(Records drawn from a dataset)

##############################

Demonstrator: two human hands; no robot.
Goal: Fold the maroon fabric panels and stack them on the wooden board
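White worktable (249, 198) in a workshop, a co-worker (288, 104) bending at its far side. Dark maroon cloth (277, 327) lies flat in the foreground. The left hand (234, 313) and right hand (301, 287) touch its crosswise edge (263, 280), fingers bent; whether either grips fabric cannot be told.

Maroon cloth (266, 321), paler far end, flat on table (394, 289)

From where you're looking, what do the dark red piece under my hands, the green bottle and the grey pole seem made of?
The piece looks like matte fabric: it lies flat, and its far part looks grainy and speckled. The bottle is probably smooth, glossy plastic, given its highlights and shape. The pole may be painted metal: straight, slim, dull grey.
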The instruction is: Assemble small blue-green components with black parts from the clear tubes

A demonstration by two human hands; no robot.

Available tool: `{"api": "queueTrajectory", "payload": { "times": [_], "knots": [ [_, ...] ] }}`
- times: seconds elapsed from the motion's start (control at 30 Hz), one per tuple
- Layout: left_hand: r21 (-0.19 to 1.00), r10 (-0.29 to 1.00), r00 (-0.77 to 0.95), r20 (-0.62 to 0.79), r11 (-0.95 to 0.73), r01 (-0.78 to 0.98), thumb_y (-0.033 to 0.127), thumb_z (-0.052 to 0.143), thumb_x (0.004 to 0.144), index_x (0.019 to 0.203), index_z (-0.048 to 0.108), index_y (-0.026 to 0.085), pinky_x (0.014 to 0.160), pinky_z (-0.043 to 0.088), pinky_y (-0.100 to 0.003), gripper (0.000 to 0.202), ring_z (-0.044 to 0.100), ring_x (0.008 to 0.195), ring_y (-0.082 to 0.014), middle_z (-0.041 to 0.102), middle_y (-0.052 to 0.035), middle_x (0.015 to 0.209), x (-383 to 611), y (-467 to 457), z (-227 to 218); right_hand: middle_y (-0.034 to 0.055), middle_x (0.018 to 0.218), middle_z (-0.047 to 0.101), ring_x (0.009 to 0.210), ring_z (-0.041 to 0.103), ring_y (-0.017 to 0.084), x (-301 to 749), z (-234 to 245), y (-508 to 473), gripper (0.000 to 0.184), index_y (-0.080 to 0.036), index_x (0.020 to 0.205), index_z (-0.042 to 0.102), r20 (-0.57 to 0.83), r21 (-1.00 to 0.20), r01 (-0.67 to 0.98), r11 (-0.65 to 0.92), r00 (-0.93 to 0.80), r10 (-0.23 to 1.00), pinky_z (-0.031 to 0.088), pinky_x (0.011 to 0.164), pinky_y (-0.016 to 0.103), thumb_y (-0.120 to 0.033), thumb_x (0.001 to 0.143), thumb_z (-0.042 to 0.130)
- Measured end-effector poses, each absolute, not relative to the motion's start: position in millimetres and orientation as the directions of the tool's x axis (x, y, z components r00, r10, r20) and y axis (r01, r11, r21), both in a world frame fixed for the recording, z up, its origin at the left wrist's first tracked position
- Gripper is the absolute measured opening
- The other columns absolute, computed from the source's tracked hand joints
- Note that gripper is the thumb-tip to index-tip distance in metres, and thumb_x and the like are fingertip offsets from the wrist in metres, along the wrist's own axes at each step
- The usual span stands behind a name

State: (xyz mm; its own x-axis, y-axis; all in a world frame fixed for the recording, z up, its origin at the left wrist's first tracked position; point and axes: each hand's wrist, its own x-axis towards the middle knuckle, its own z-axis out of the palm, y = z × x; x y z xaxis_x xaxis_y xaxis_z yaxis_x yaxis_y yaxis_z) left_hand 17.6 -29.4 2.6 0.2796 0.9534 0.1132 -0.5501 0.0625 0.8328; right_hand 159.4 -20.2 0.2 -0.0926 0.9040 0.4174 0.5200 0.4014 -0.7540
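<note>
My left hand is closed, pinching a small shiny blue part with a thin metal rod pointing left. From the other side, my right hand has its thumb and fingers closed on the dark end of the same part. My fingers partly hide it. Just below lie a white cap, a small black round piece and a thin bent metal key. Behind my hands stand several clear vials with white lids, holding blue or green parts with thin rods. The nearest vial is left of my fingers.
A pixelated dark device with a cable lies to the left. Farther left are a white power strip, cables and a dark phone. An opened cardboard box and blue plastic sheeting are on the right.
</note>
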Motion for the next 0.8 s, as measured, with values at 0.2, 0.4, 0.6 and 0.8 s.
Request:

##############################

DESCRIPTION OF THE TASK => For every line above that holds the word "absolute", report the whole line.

RESPONSE FOR THIS EXERCISE =>
- Measured end-effector poses, each absolute, not relative to the motion's start: position in millimetres and orientation as the directions of the tool's x axis (x, y, z components r00, r10, r20) and y axis (r01, r11, r21), both in a world frame fixed for the recording, z up, its origin at the left wrist's first tracked position
- Gripper is the absolute measured opening
- The other columns absolute, computed from the source's tracked hand joints

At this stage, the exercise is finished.